La misión tiene muchas facetas. Muchos pueblos tienen un corazón de oro, pues son honestos, justos, trabajadores y solidarios; sin embargo, son los que más sufren, por el sistema injusto en que vivimos, generador de inequidades y ansiedades.
Si tenemos ojos y corazón para captar lo que vive y sufre el pueblo. Tanto si alguien se acerca a los barrios marginados de las ciudades, a los vendedores ambulantes, a los subempleados y desempleados, como quienes hemos compartido con las poblaciones campesinas e indígenas, constatamos el dolor y la frustración de miles y millones de hermanos/as. A pesar de las inhumanas restricciones que se pone a los migrantes, nos demuestran las graves carencias que sufren muchísimos hermanos. A pesar de carencias inocultables, he visto el avance en carreteras, electrificación, agua entubada, salud, educación, vivienda, etc. Muchos campesinos ya no van a sus tierras a pie o en burro, sino en un carrito, en una camioneta, aunque sean de tercera o cuarta mano. Han aumentado en forma notable los vehículos en poblaciones marginadas. Hay casas bien construídas, con las remesas que envían quienes logran trabajo aunque varias están sin habitar. Muchos hogares pagan rentas mensuales por televisión de cable o satelital. Las grandes tiendas comerciales se saturan de compradores. Más jóvenes acceden a estudios superiores.

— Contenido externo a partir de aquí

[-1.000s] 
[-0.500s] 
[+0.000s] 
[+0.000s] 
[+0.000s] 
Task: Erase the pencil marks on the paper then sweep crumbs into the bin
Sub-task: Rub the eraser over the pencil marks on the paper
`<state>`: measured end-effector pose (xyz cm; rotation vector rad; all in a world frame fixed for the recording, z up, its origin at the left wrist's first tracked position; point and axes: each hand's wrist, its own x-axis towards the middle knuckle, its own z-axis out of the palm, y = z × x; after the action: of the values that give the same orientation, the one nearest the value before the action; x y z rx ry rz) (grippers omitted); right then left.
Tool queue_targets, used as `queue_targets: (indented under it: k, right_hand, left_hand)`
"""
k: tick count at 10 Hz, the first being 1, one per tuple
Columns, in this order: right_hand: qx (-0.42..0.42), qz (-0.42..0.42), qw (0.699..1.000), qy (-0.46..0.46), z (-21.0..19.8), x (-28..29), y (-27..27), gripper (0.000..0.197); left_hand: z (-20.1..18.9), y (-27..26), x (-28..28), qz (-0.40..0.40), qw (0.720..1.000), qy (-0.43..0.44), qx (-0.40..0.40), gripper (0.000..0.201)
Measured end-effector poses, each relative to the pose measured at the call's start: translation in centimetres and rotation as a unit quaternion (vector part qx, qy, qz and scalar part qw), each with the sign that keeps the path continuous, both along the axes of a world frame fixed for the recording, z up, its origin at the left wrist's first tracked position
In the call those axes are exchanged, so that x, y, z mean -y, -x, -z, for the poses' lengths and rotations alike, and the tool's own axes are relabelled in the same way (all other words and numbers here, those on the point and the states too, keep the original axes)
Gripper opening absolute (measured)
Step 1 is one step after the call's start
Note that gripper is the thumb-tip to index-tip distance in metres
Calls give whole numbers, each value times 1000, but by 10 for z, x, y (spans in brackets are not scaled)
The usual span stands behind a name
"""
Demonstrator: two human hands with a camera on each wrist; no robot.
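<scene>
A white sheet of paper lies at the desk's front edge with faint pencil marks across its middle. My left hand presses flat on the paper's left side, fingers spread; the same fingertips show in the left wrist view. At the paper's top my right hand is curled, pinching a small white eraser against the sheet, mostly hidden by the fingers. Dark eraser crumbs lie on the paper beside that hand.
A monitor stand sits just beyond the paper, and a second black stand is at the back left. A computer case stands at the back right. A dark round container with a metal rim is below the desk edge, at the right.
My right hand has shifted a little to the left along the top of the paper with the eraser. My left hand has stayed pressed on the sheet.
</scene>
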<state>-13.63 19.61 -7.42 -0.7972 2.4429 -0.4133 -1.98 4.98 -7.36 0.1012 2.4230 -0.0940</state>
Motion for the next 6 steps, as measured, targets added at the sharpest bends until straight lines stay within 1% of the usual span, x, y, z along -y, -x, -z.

Ha dicho el Papa Benedicto XVI: “Nuevos problemas y nuevas esclavitudes emergen en nuestro tiempo, tanto en el llamado primer mundo, acomodado y rico pero incierto sobre su futuro, como en los países emergentes donde, a causa de una globalización a menudo caracterizada por el lucro, acaban por aumentar las masas de los pobres, de los emigrantes y de los oprimidos, en quienes se debilita la luz de la esperanza” . “La pobreza ha crecido. Esta situación no puede ocultarse tras la generalidad de las estadísticas; la pobreza adquiere en la vida real rostros muy concretos. México es uno de los países con mayor desigualdad en la distribución de la riqueza en el mundo. La desigualdad provoca una honda insatisfacción y sensación de injusticia, que es la puerta de entrada de la violencia y por consiguiente, de un clima de inseguridad. La desigualdad y la exclusión social, la pobreza, el desempleo, los bajos salarios, la discriminación, la migración forzada y los niveles inhumanos de vida, exponen a la violencia a muchas personas: por la irritación social que implican; por hacerlas vulnerables ante las propuestas de actividades ilícitas y porque favorecen, en quienes tienen dinero, la corrupción y el abuso de poder.
Crece constantemente el número de jóvenes que no estudian ni trabajan, con lo que se incrementa la migración y la economía informal. Esto hace que muchos de ellos sean oferta laboral para la demanda de quienes se dedican al narcomenudeo o a la delincuencia organizada”.
Veamos cada quién qué podemos hacer urgentemente por la población de niños y jóvenes, para que ellos mismos sean actores de su desarrollo integral, siendo el potencial de nuestra Iglesia y sociedad. Que los ricos sean capaces de abrir su corazón hacia ellos, y éstos crezcan no sólo en lo material, sino en todo su ser. Jesucristo es el mejor camino para un crecimiento pleno, para una vida digna.